Chou: One thing we could do -- and what we're doing -- is educate more people about the benefits of APIs and let them make their own decisions about which way is better. Obviously, I'm biased -- I have my own opinion and preferences. But what I try to do, and I think a lot of other people try to do, is present a story and let people decide whether RPC [Remote Procedure Call] is the right way to go or Rust is the right way to go. Or whether you want to use XML or you want to use JSON.

I think we're on the right track, and we're getting people to form their own opinion and form consensus about what they want, at least at the baseline. We don't want to come to a world where everybody conforms to the lowest common denominator. But, at the same time, we have a baseline. We're all smart people that we could agree on a platform and, at the same time, allow innovation to happen by having these platforms that could signal the vendors' advantages and disadvantages.

Why is the chapter on APIs and intent-based networking so important?
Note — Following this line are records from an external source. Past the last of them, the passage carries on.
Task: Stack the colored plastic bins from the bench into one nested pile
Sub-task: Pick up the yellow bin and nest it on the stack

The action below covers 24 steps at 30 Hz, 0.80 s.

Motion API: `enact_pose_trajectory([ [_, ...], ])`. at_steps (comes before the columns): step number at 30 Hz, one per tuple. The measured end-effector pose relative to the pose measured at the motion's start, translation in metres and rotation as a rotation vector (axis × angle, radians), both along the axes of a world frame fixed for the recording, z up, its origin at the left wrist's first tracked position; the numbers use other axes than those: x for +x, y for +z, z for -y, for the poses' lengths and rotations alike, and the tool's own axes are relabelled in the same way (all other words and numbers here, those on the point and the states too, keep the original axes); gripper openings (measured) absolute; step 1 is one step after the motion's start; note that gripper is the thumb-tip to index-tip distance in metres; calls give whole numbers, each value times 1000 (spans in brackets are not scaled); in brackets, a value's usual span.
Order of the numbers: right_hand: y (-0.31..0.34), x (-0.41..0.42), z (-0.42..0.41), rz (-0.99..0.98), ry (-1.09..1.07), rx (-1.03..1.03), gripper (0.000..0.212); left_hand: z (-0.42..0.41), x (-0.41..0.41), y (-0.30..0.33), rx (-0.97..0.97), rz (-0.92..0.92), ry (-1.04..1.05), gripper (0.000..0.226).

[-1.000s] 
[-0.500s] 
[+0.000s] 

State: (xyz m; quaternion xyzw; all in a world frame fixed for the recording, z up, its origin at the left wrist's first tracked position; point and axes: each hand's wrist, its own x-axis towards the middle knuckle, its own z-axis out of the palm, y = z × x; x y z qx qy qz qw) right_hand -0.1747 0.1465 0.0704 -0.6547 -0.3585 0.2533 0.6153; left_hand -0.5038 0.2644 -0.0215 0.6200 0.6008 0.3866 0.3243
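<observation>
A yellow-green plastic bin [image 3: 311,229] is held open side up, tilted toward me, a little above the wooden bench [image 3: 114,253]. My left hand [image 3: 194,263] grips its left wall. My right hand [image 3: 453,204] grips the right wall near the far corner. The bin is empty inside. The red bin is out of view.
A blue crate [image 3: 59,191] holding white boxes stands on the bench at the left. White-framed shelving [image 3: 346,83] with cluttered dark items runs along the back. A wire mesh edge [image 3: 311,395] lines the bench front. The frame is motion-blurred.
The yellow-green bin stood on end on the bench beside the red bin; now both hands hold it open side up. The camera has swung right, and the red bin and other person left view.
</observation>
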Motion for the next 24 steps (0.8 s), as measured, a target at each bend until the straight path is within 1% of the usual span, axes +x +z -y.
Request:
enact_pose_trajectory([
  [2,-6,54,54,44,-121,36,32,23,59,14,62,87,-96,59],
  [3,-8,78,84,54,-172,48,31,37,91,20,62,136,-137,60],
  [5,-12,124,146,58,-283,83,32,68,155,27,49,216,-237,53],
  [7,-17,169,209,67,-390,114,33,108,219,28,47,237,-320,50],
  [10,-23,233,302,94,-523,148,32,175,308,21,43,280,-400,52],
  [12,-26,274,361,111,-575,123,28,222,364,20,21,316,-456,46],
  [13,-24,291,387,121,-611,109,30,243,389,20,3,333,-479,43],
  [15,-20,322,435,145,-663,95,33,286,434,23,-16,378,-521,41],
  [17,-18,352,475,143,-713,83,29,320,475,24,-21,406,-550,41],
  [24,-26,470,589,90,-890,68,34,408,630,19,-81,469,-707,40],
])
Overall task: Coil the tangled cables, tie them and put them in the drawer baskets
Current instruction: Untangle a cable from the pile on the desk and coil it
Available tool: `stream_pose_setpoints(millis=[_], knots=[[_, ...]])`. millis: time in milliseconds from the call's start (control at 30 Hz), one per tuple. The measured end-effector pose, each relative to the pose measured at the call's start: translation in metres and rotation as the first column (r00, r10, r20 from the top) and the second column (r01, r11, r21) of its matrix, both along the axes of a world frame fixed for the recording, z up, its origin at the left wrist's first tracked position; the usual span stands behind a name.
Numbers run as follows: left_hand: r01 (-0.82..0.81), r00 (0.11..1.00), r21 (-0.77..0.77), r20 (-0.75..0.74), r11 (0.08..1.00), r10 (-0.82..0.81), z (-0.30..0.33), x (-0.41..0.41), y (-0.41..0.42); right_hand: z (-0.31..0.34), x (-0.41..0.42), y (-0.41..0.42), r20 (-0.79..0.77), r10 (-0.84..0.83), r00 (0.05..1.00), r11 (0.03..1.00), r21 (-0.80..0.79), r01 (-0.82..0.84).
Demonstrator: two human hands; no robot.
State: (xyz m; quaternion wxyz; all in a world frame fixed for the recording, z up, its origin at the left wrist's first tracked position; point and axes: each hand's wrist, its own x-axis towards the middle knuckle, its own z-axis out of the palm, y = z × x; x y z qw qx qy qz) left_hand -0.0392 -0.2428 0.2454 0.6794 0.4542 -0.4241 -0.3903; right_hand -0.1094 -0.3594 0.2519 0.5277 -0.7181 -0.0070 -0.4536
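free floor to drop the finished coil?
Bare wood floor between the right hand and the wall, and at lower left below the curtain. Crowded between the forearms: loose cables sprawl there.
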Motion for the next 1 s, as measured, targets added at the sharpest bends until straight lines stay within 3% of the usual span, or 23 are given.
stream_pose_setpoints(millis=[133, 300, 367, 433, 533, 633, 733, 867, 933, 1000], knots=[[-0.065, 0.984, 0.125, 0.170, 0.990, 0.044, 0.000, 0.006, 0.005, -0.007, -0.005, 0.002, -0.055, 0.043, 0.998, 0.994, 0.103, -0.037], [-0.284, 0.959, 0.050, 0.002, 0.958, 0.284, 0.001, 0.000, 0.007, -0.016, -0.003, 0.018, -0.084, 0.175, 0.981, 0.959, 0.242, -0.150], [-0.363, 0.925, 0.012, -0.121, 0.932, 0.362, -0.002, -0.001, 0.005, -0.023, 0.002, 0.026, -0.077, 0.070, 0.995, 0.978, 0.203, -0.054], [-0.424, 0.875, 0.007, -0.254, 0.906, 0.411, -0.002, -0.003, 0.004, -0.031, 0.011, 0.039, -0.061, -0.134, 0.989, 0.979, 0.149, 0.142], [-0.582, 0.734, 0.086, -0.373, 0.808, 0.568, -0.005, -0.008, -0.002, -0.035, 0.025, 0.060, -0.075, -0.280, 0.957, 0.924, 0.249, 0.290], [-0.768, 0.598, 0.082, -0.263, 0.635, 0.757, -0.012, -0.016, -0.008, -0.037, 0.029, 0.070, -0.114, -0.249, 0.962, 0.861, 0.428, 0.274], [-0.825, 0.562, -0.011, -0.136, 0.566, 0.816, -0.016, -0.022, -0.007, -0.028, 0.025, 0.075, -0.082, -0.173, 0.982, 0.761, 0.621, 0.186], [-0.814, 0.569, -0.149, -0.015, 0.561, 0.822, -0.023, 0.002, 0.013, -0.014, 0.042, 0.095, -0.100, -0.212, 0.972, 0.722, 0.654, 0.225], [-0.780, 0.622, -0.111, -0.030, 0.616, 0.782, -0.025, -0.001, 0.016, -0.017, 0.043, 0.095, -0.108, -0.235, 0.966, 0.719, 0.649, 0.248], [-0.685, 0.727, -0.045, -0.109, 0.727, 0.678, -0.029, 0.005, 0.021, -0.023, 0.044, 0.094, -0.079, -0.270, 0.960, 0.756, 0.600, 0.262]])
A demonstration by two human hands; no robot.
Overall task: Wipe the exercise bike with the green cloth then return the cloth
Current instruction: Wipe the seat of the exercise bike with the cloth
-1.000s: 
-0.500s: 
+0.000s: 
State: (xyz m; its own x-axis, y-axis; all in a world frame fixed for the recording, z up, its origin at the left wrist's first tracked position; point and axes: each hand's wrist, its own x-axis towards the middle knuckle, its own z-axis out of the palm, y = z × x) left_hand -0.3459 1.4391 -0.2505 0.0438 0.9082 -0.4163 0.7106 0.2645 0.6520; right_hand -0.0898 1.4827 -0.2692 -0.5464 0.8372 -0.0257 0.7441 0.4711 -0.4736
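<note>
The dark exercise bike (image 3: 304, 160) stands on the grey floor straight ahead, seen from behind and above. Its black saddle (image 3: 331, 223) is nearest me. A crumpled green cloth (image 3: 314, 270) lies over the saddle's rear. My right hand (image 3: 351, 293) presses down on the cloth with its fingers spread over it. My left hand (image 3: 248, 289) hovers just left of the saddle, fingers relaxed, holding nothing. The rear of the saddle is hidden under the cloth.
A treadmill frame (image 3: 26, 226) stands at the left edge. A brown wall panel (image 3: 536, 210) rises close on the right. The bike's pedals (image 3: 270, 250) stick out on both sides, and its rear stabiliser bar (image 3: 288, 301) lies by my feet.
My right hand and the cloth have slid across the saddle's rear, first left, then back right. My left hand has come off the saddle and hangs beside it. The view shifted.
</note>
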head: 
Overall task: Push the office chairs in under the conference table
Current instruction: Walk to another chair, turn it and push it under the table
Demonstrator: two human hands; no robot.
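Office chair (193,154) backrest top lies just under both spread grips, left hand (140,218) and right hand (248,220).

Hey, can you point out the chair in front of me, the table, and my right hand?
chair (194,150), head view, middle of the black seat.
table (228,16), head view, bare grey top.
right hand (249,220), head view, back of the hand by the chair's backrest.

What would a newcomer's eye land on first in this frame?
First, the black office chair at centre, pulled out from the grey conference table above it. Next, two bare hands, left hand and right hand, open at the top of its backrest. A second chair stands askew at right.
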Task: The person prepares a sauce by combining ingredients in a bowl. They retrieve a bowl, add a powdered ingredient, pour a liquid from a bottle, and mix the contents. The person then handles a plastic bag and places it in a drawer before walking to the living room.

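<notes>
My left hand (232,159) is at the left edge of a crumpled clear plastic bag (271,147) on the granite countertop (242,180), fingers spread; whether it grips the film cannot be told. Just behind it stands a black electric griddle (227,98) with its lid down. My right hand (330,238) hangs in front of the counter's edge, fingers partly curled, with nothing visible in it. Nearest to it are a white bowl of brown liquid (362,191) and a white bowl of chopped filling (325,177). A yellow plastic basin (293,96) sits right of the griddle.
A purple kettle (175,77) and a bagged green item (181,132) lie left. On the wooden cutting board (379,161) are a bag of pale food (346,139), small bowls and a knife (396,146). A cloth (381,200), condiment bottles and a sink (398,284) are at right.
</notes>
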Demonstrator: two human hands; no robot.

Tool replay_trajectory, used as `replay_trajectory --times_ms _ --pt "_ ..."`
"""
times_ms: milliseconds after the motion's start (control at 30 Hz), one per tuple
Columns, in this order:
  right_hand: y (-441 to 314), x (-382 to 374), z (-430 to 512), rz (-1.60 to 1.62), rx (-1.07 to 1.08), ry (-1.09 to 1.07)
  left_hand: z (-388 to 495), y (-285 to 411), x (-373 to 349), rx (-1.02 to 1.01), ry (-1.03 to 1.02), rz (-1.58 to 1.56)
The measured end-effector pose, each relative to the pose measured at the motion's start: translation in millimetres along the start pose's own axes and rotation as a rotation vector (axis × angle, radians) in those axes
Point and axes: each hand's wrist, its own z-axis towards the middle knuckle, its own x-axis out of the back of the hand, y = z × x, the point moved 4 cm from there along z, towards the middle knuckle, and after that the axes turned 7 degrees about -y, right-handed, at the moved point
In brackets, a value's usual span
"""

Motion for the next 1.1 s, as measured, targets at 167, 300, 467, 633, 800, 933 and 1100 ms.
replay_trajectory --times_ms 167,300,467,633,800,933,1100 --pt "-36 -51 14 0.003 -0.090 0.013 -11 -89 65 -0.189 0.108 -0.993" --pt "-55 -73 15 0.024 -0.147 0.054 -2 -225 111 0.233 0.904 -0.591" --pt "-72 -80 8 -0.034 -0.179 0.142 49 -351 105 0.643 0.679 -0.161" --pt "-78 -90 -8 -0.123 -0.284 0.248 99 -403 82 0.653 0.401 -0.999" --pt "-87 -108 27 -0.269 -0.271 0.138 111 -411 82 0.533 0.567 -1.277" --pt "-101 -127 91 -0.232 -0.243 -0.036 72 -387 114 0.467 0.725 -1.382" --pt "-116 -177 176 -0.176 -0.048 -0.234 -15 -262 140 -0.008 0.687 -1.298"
Chou: If you look at the flow of the book, in the first two chapters, I covered the basics, which is necessary but kind of boring. This is the first chapter that presents actual scripts you could use tomorrow in your day job. Chapter 3 also covers different vendors. So, going back to what I was talking about with presenting the story. I am not making a judgment about Juniper using XML versus Cisco using YAML or JSON or whatnot. But it presents different vendor examples, so the readers are able to see what's similar and what's different about them. They're able to take it in and use it for their day job but, at the same time, observe the similarities and differences.

What was the biggest mistake you made when starting network automation, and what did you learn from it?

Chou: I think the biggest mistake -- that I later found out was false -- was that everything has to work right out the box, thinking that I have to reach a certain stage before I could make it useful. But the truth is you can start small and find small wins.

When I first started with Perl, it was very frustrating. It doesn't fit the way my mind was thinking, but I was hoping to make something useful out of it. I would start and stop, always thinking I have to reach this certain grand stage before Perl could help with my job.

But I changed that attitude when I touched Python and found out where I could start small and just tweak one or two little things that would help me and perhaps my co-worker as well. [Python] isn't just a language that's meant for web development or data science, network automation, DevOps and so on. In that regard, it's as if the language grows with you. I certainly didn't plan it that way, but it worked out that way.